NAME
Algorithm::AM::Batch - Classify items in batch mode
VERSION
version 3.03
SYNOPSIS
use Algorithm::AM;
use Algorithm::AM::Batch;
my $dataset = dataset_from_file('finnverb');
my $batch = Algorithm::AM::Batch->new(
training_set => $dataset,
# print the result of each classification as they are provided
end_test_hook => sub {
my ($batch, $test_item, $result) = @_;
print $test_item->comment . ' ' . $result->result . "\n";
}
);
my @results = $batch->classify_all($dataset);
DESCRIPTION
Batch provides a way to classify entire data sets by repeatedly calling classify with the provided configuration. Hooks are also provided so that the training set and classification parameters can be changed over time. All of the action happens in "classify_all".
EXPORTS
When this module is imported, it also imports the following:
- Algorithm::AM
- Algorithm::AM::Result
- Algorithm::AM::DataSet
-
Also imports the "dataset_from_file" in Algorithm::AM::DataSet function.
- Algorithm::AM::DataSet::Item
-
Also imports the "new_item" in Algorithm::AM::DataSet::Item function.
- Algorithm::AM::BigInt
-
Also imports the "bigcmp" in Algorithm::AM::BigInt function.
METHODS
new
Creates a new object instance. This method takes named parameters which call the methods described in the relevant documentation sections. The only required parameter is "training_set", which should be an instance of Algorithm::AM::DataSet, and which provides a pool of items to be used for training during classification. All of the accepted parameters are listed below:
training_set
Returns the dataset used for training.
test_set
Returns the test set currently providing the source of items to "classify_all". Before and after classify_all, this returns undef, and so is only useful when called from inside one of the hook subroutines.
repeat
Determines how many times each individual test item will be analyzed. As the analogical modeling algorithm is deterministics, it only makes sense to use this if the training set is modifed somehow during each iteration, i.e. via "probability" or "training_item_hook". The default value is 1.
probability
Get/set the probabibility that any one training item would be included among the training items used during classification, which is 1 by default.
max_training_items
Get/set the maximum number of items considered for addition to the training set. Note that this is the number considered, not actually added, so combined with "probability" or /training_item_hook your training set could be smaller than the amount specified.
exclude_nulls
This is passed directly to the new method of Algorithm::AM during each classification in the "classify_all" method.
exclude_given
This is passed directly to the new method of Algorithm::AM during each classification in the "classify_all" method.
linear
This is passed directly to the new method of Algorithm::AM during each classification in the "classify_all" method.
classify_all
Using the analogical modeling algorithm, this method classifies the test items in the project and returns a list of Result objects.

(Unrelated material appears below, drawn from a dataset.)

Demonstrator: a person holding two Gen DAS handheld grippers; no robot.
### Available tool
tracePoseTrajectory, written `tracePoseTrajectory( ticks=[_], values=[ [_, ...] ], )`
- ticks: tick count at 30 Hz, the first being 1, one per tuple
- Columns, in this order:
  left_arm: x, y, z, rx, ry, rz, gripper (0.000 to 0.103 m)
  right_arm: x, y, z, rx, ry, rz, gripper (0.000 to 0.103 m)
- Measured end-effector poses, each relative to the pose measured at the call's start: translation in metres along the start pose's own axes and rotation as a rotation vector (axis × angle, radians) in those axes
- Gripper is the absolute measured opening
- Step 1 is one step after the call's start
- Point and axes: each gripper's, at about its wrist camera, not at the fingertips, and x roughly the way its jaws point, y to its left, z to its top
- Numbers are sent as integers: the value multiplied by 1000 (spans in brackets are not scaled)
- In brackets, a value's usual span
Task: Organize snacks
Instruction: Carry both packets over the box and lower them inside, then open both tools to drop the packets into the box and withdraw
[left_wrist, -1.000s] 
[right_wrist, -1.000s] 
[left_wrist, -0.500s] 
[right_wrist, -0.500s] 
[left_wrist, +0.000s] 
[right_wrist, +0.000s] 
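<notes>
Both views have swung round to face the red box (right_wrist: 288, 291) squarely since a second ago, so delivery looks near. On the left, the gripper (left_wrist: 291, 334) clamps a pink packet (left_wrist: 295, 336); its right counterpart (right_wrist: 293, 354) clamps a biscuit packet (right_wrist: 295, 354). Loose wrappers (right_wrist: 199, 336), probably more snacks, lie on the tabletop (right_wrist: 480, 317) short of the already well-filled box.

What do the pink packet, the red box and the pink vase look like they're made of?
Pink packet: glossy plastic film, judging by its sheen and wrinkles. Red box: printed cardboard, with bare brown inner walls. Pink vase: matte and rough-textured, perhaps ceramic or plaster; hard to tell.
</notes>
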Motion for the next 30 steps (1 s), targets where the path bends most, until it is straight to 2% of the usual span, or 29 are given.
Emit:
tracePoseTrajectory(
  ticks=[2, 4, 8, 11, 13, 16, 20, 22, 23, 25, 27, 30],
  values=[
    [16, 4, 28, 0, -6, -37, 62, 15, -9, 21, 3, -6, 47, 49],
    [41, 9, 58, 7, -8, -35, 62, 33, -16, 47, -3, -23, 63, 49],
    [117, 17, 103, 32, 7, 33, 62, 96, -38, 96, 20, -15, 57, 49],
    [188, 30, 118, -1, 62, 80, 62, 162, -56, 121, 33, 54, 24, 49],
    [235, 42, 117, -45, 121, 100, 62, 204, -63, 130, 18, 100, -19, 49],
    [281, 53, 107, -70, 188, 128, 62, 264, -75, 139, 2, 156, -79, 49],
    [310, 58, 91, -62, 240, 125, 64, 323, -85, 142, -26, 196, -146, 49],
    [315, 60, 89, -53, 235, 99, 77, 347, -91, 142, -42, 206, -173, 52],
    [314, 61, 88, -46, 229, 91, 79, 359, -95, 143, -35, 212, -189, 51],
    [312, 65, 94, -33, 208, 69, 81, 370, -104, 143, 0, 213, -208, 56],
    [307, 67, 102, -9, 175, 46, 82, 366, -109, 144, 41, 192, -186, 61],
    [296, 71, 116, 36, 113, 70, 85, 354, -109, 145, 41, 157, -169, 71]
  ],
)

Log::Any is used to log information about the current progress and timing. The statistical summary, analogical set, and gang summary (without items listed) are logged at the info level, and the full gang summary with items listed is logged at the debug level.

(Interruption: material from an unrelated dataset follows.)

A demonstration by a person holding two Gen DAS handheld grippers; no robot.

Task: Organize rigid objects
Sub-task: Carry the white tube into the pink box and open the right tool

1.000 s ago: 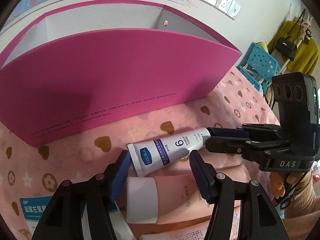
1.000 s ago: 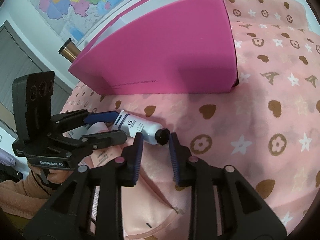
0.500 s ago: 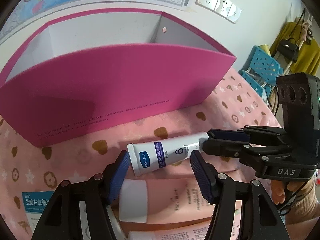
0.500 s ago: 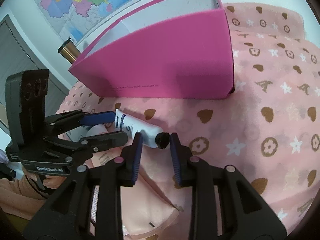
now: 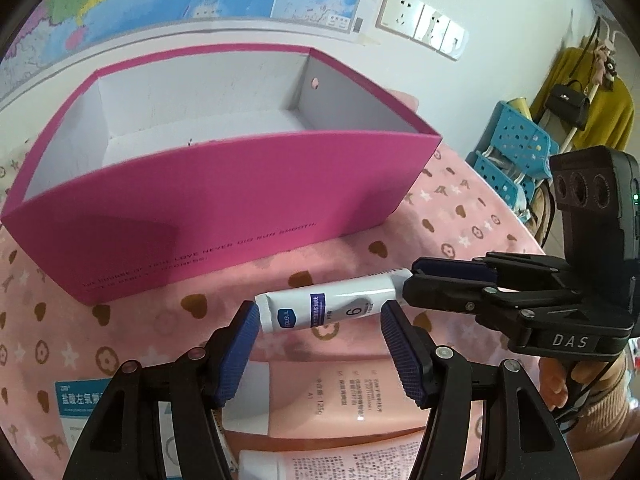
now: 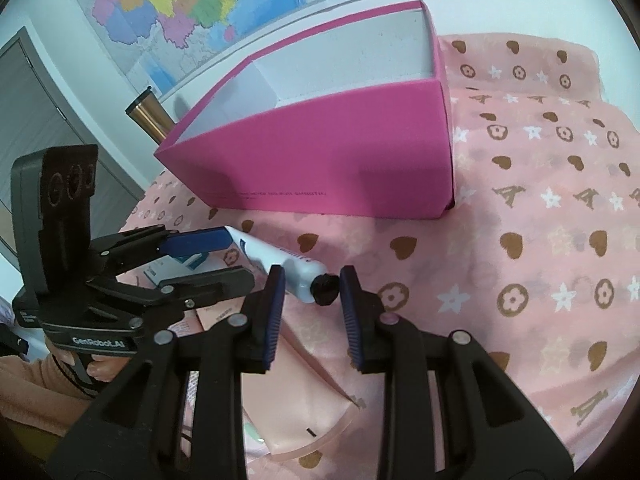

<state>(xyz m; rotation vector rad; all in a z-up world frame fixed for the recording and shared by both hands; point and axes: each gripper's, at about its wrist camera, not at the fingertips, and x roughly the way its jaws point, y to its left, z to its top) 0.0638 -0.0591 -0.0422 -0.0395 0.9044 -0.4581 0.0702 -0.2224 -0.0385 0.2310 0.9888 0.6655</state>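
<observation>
A white tube with a blue label and black cap is held in the air in front of an open pink box with a white, empty inside. My left gripper is shut on the tube's flat crimped end and body. My right gripper is shut on the capped end; in the left wrist view its fingers clamp the tube's right end. Both grippers hold the tube level above the pink tablecloth.
Two peach-pink tubes and a blue-and-white carton lie on the tablecloth below the grippers. A copper flask stands left of the box. Blue crates and a coat rack stand beyond the table's right edge.
Both grippers have risen with the white tube, lifting it off the cloth. The box's inside now shows from higher up.
</observation>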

Hooks are provided to the user for monitoring or modifying classification configuration. These hooks may be passed into the object constructor or set via one of the accessor methods. Batch classification proceeds as follows:
call begin_hook
loop all test set items
call begin_test_hook
repeat X times, where X is specified by the "repeat" setting
call begin_repeat_hook
create a training set;
- for each item in the provided training set,
up to max_training_items
exclude the item with probability 1 - probability
exclude the item if specified via training_item_hook
classify the item with the given training set
call end_repeat_hook
call end_test_hook
call end_hook
The Batch object itself is passed to these hooks, so the user is free to change settings such as "probability" or "max_training_items", or even add training data, at any point. Other information is passed to these hooks as well, as detailed in the method documentation.
begin_hook
$batch->begin_hook(sub {
my ($batch) = @_;
$batch->probability(.5);
});
This hook is called first thing in the "classify_all" method, and is given the Batch object instance.
begin_test_hook
$batch->begin_repeat_hook(sub {
my ($batch, $test_item) = @_;
$batch->probability(.5);
print $test_item->comment . "\n";
});
This hook is called by "classify_all" before any iterations of classification start for each test item. It is provided with the Batch object instance and the test item.
begin_repeat_hook
$batch->begin_repeat_hook(sub {
my ($batch, $test_item, $iteration) = @_;
$batch->probability(.5);
print $test_item->comment . "\n";
print "I'm on iteration $iteration\n";
});
This hook is called during "classify_all" at the beginning of each iteration of classification of a test item. It is provided with the Batch object instance, the test item, and the iteration number, which will vary between 1 and the setting for "repeat".
training_item_hook
$batch->begin_repeat_hook(sub {
my ($batch, $test_item, $iteration, $training_item) = @_;
$batch->probability(.5);
print $test_item->comment . "\n";
print "I'm on iteration $iteration\n";
if($training_item->comment eq 'include me!'){
return 1;
}else{
return 0;
}
});
This hook is called by "classify_all" while populating a training set during each iteration of classification. It is provided with the Batch object instance, the test item, the iteration number, and an item which may be included in the training set. If the return value is true, then the item will be included in the training set; otherwise, it will not.
end_repeat_hook
$batch->begin_repeat_hook(sub {
my ($batch, $test_item, $iteration, $excluded_items, $result) = @_;
$batch->probability(.5);
print $test_item->comment . "\n";
print "I finished iteration $iteration\n";
print 'I excluded ' . scalar @$excluded_items .
" items from training\n";
print ${$result->statistical_summary};
});
This hook is called during "classify_all" at the end of each iteration of classification of a test item. It is provided with the Batch object instance, the test item, the iteration number, an array ref containing training items excluded from the training set, and the result object returned by classify.
end_test_hook
$batch->begin_repeat_hook(sub {
my ($batch, $test_item, @results) = @_;
$batch->probability(.5);
print $test_item->comment . "\n";
my $iterations = @results;
my $correct = 0;
for my $result (@result){
$correct++ if $result->result ne 'incorrect';
}
print 'Item ' . $item->comment .
" correct $correct/$iterations times\n";
});
This hook is called by "classify_all" after all classifications of a single item are finished. It is provided with the Batch object instance as well as a list of the Result objects returned by "classify" in Algorithm::AM during each iteration of classification.
end_hook
$batch->end_hook(sub {
my ($batch, @results) = @_;
for my $result(@results){
print ${$result->statistical_summary};
}
});
This hook is called after all classifications are finished. It is provided with the Batch object instance as well as a list of all of the Result objects returned by "classify" in Algorithm::AM.
AUTHOR
Theron Stanford <shixilun@yahoo.com>, Nathan Glenn <garfieldnate@gmail.com>
COPYRIGHT AND LICENSE
This software is copyright (c) 2013 by Royal Skousen.
This is free software; you can redistribute it and/or modify it under the same terms as the Perl 5 programming language system itself.